As an example, it is proposed to use the correlation coefficients between the personality traits and the characteristics of the cars presented in the article:
O’Connor P. J. et al. What Drives Consumer Automobile Choice? Investigating Personality Trait Predictors of Vehicle Preference Factors // Personality and Individual Differences. – 2022. – Vol. 184. – pp. 111220.
The user can set their own correlation coefficients.

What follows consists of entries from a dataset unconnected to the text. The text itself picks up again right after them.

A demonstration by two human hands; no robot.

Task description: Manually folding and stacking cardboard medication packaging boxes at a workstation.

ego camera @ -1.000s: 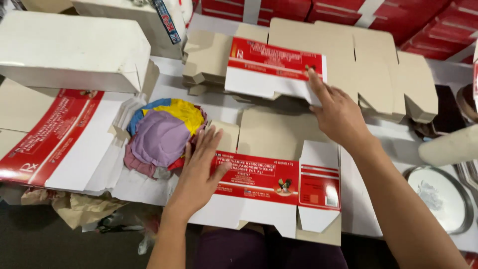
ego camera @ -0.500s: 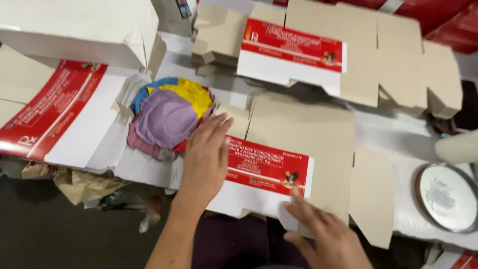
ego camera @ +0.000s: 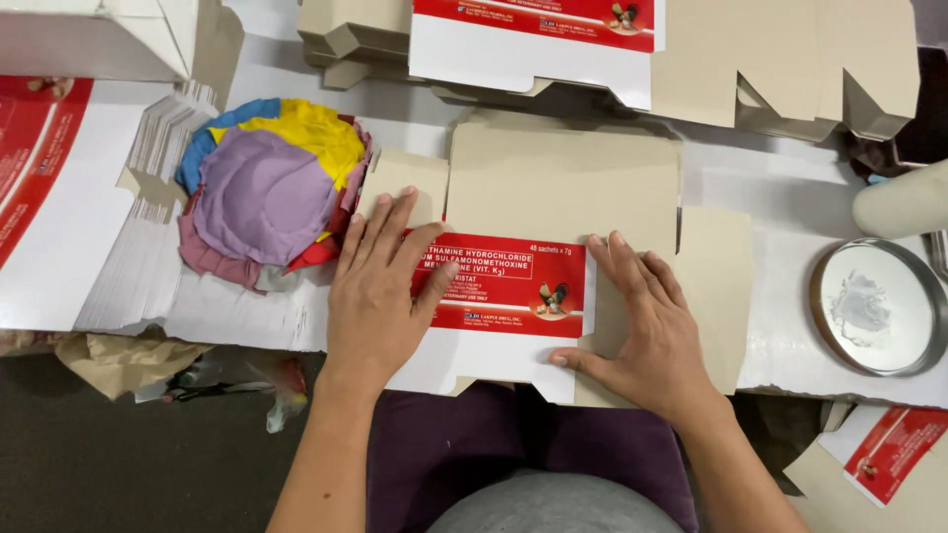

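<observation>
While both palms are laid flat with fingers spread, nothing is pinched: the left hand [ego camera: 380, 286] is pressed on the left end of the red-and-white flat carton [ego camera: 504, 296], and the right hand [ego camera: 642, 326] is pressed on its right edge and the brown flap beside it. The carton is positioned at the near edge of the white table [ego camera: 780, 188]. A pile of coloured cloths [ego camera: 267, 188] is located just left; a round metal tin [ego camera: 879, 306] is located well right.

Head camera looking straight down, close in

It is facing the table edge [ego camera: 790, 380] from above the person's lap, framing both forearms near the bottom; only this one view is showing.
</observation>
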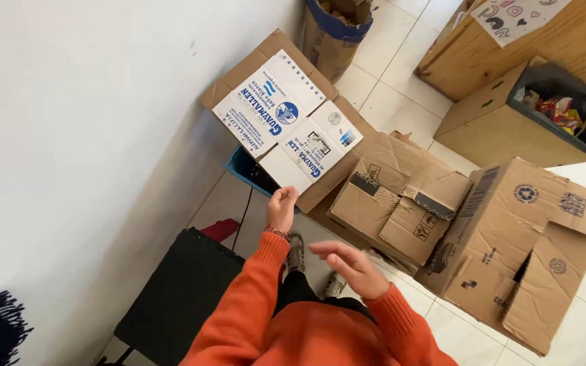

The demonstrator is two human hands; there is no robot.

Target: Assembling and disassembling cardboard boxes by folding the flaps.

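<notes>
Below the printed cardboard box (285,118), the left hand (282,209) reaches up with fingers loosely curled, its grip holding nothing, fingertips just short of the box's lower white flap. Right of it and lower, the right hand (350,266) hangs flat and open, palm turned inward, empty too, well apart from the printed box and nearer a crumpled brown carton (401,196). Both sleeves are orange.

That printed box leans against the white wall (69,135), over a blue bin (245,169) whose rim peeks out beneath it. Right of the printed box the crumpled carton lies touching a larger open carton (517,251); beyond stand a dark-lined box (510,115) and a wooden crate (571,41). Pale floor tiles (388,88) show between them. Below the printed box, a black stool (178,291) stands by the wall, leaving a narrow strip of floor around the person's shoes (298,252).
</notes>
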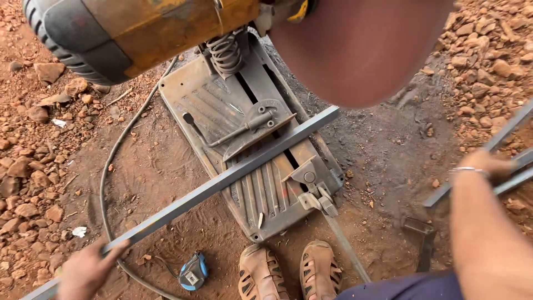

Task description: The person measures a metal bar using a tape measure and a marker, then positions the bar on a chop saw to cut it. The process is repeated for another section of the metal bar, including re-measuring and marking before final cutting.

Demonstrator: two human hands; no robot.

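Note:
A long grey square steel tube (222, 180) lies slantwise across the base of a worn chop saw (211, 105), against its vise fence (261, 119). My left hand (89, 269) grips the tube's near end at the lower left. My right hand (491, 164), with a bracelet at the wrist, reaches right and closes on one of several steel bars (513, 125) lying on the dirt. The saw's yellow motor housing (139, 28) and its blurred reddish disc (361, 50) are raised above the tube.
A blue tape measure (192, 271) lies by my sandalled feet (288, 272). A power cable (108, 166) curves over the red dirt on the left. Loose stones (33, 166) lie on both sides. A dark metal piece (422, 233) rests right of the vise screw (319, 197).

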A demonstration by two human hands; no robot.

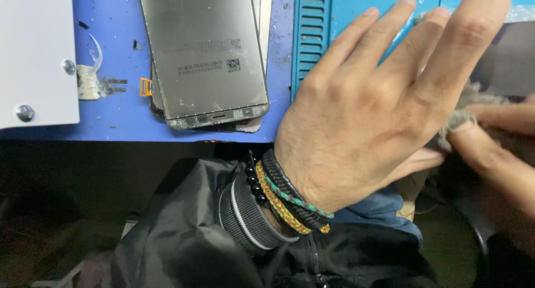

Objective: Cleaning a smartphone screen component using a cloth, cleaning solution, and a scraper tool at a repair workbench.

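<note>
The person's left hand (356, 115) lay spread wide, palm down, its fingers (356, 34) fanned out over the blue slotted pad (312, 37) at the back of the worktop (117, 115), gripping nothing that I could see. Several cord and bead bracelets (284, 196) sat at that wrist above a dark jacket sleeve (184, 238). At the right edge the right hand (496, 143) came in, thumb and forefinger pinched on a tuft of grey fluffy material (465, 112), which lay just beside the left hand's forefinger and partly behind it; how much of it there was I could not tell. Well to the left, a stack of phone display panels (206, 54) rested face down on the blue mat, with a white metal plate (33, 54) and a scrap of tape (89, 79) further off. To my eye the fluff wanted a light pinch close to its edge, with the spread hand kept flat for steadiness.
</note>
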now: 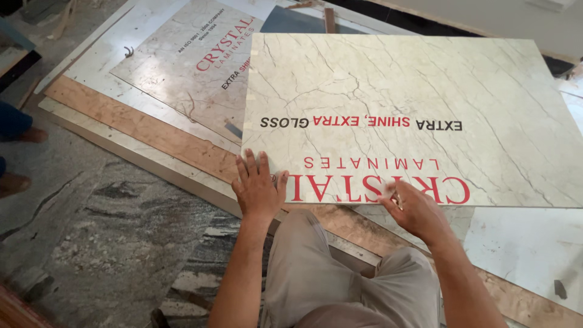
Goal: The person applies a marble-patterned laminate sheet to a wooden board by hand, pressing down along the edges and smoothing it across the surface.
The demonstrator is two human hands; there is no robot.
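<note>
A large cream marble-patterned laminate sheet (413, 91) with red and black printing lies flat on a stack of boards. My left hand (258, 185) rests flat on the sheet's near left corner, fingers spread. At the sheet's near edge, my right hand (416, 209) pinches a small thin object that I cannot make out, blurred in the frame. My knees in grey trousers (322, 273) are bent just below the sheet.
A second marble-patterned sheet (188, 73) lies behind at the left, on white boards (115, 54) and a brown plywood board (139, 124). Grey veined stone floor (103, 225) is at the left. Another person's bare feet (24, 158) stand at the left edge.
</note>
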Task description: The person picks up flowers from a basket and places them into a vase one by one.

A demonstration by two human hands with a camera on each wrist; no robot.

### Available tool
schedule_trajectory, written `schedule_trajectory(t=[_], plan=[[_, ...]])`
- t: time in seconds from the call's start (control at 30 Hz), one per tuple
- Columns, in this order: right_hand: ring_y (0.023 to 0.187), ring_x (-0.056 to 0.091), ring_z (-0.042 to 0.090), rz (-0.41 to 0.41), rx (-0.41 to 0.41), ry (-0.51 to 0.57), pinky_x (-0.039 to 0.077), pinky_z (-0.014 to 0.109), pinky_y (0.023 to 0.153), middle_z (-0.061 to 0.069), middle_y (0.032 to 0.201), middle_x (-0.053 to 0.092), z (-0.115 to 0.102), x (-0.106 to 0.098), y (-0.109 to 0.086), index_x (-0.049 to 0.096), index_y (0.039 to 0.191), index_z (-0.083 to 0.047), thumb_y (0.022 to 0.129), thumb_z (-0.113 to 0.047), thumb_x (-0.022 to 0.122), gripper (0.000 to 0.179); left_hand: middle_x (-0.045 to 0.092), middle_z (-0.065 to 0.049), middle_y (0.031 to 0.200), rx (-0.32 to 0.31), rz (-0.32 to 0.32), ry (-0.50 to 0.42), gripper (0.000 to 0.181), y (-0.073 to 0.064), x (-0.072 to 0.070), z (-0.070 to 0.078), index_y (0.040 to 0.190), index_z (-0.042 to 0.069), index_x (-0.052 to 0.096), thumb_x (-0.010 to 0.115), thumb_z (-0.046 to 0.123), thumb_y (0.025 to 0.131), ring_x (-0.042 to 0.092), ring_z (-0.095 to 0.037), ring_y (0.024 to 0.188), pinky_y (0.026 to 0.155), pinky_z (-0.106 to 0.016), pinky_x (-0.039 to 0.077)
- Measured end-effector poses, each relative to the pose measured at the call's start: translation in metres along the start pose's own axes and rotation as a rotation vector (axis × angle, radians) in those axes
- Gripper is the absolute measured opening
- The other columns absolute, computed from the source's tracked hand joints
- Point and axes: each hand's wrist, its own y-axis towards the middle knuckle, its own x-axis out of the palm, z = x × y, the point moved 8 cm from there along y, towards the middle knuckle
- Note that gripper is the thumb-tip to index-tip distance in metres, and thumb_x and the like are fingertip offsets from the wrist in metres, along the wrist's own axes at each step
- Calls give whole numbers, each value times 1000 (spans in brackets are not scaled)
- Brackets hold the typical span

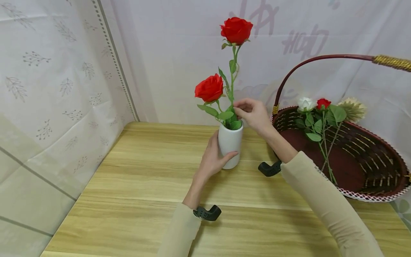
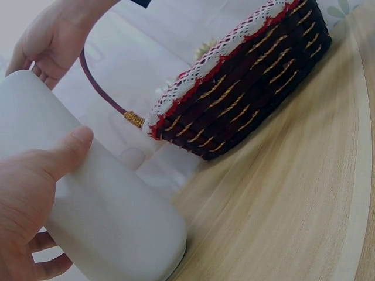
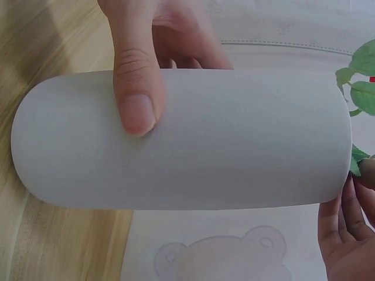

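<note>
A white vase (image 1: pixel 229 144) stands upright on the wooden table, and my left hand (image 1: pixel 212 157) grips its side with the thumb across the front. In the left wrist view the thumb of the left hand (image 2: pixel 35 181) lies along the white wall. Two red roses rise from the mouth: a tall rose (image 1: pixel 237 31) and a lower rose (image 1: pixel 209 88) leaning left. My right hand (image 1: pixel 253 115) pinches the tall rose's stem among the leaves just above the rim. In the right wrist view, leaves (image 3: pixel 364 96) show beyond the vase's rim and partly hide the right fingertips.
A dark woven basket (image 1: pixel 382 153) with lace trim and a tall arched handle (image 1: pixel 321 57) stands to the right. Inside lie a white rose (image 1: pixel 306 104), a small red rose (image 1: pixel 323 103) and a pale spiky flower (image 1: pixel 353 109). Patterned cloth (image 1: pixel 167 64) hangs behind the table (image 1: pixel 144 185).
</note>
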Motion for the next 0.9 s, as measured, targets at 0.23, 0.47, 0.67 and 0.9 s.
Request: schedule_trajectory(t=[0.23,0.47,0.67,0.9], plan=[[81,64,12,-24,9,-40,52,20,75,20,102,68,3,3,3,68,114,7,99,-7,63,21,37,-14,153,0,-3,-6,101,0,1,0,160,12,18,79,45,87,46,-27,131,106,-48,43],[85,65,11,-56,16,-46,53,20,77,21,106,69,3,4,4,68,115,7,100,-7,63,22,38,-13,152,16,0,-9,100,1,1,0,160,12,19,80,45,87,47,-26,131,106,-47,43],[89,65,10,-86,19,-61,53,21,81,21,112,69,3,4,3,69,117,7,100,-9,64,24,39,-13,151,29,3,-8,100,1,1,1,159,12,19,79,44,87,47,-26,131,106,-47,43],[97,67,16,-113,21,-74,53,22,86,21,114,70,4,4,2,70,116,6,99,-11,66,24,38,-12,152,9,-2,-7,100,0,1,-1,160,13,18,79,46,87,47,-26,130,105,-48,44]])
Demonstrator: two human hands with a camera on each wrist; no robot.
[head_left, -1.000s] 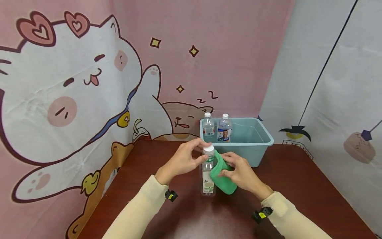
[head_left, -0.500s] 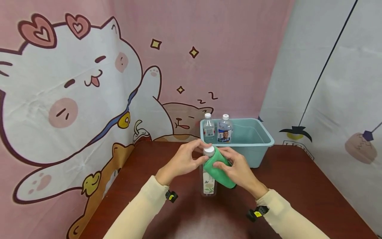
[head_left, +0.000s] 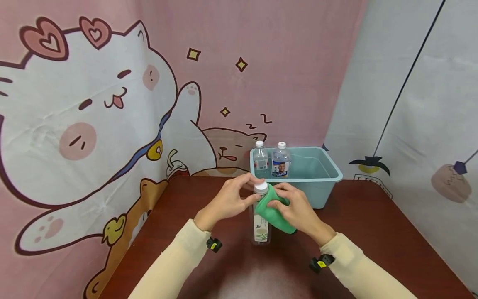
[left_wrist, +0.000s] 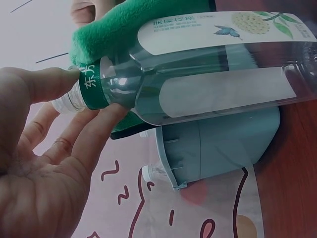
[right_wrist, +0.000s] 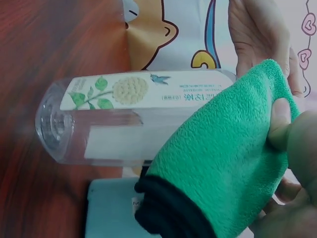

Predicting consumer preferences for industrial goods on the example of car characteristics
[17]:
# Loading dataframe with correlation coefficients
url = 'https://download.sberdisk.ru/download/file/478675818?token=EjfLMqOeK8cfnOu&filename=auto_characteristics.csv'
df_correlation_coefficients = pd.read_csv(url)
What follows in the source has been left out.